#### Work order
Read the lines of the data below and retrieve those with "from".

#### Extracted data
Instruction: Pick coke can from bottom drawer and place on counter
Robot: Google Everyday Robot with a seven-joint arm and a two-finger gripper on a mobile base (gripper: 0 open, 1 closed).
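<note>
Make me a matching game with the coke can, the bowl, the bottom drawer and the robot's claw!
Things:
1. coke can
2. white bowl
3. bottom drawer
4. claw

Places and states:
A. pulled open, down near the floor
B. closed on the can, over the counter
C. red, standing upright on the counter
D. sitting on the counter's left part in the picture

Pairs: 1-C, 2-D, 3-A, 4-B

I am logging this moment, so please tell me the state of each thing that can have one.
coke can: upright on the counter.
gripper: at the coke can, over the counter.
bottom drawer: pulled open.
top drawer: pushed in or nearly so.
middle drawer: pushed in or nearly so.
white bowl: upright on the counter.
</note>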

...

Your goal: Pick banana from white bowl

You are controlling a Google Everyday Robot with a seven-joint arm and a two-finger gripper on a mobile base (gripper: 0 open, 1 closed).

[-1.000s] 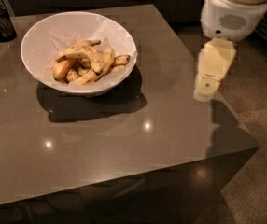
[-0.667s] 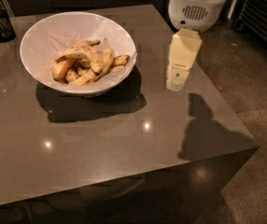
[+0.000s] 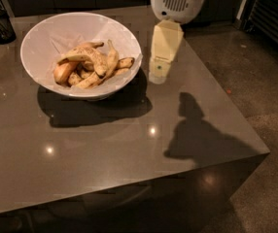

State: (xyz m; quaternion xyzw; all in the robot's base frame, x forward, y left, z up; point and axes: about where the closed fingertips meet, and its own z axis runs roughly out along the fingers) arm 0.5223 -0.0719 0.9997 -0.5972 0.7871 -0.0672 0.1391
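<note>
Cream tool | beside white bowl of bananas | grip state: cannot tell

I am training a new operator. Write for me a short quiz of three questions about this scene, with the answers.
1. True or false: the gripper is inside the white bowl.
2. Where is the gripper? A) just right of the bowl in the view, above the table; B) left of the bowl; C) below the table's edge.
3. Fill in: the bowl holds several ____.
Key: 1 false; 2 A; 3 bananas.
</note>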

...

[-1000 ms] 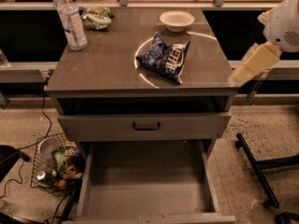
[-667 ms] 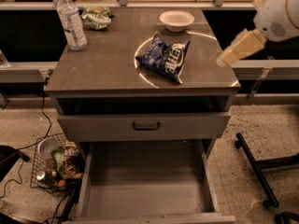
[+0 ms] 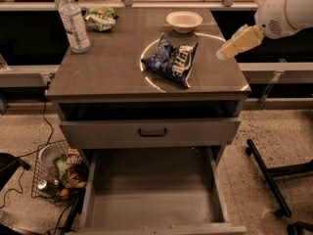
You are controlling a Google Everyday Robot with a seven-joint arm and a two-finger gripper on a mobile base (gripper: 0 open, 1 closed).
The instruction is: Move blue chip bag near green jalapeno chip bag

#### Answer to this task
Instruction: Pick coke can from bottom drawer and place on counter
Your goal: Pick banana from white bowl

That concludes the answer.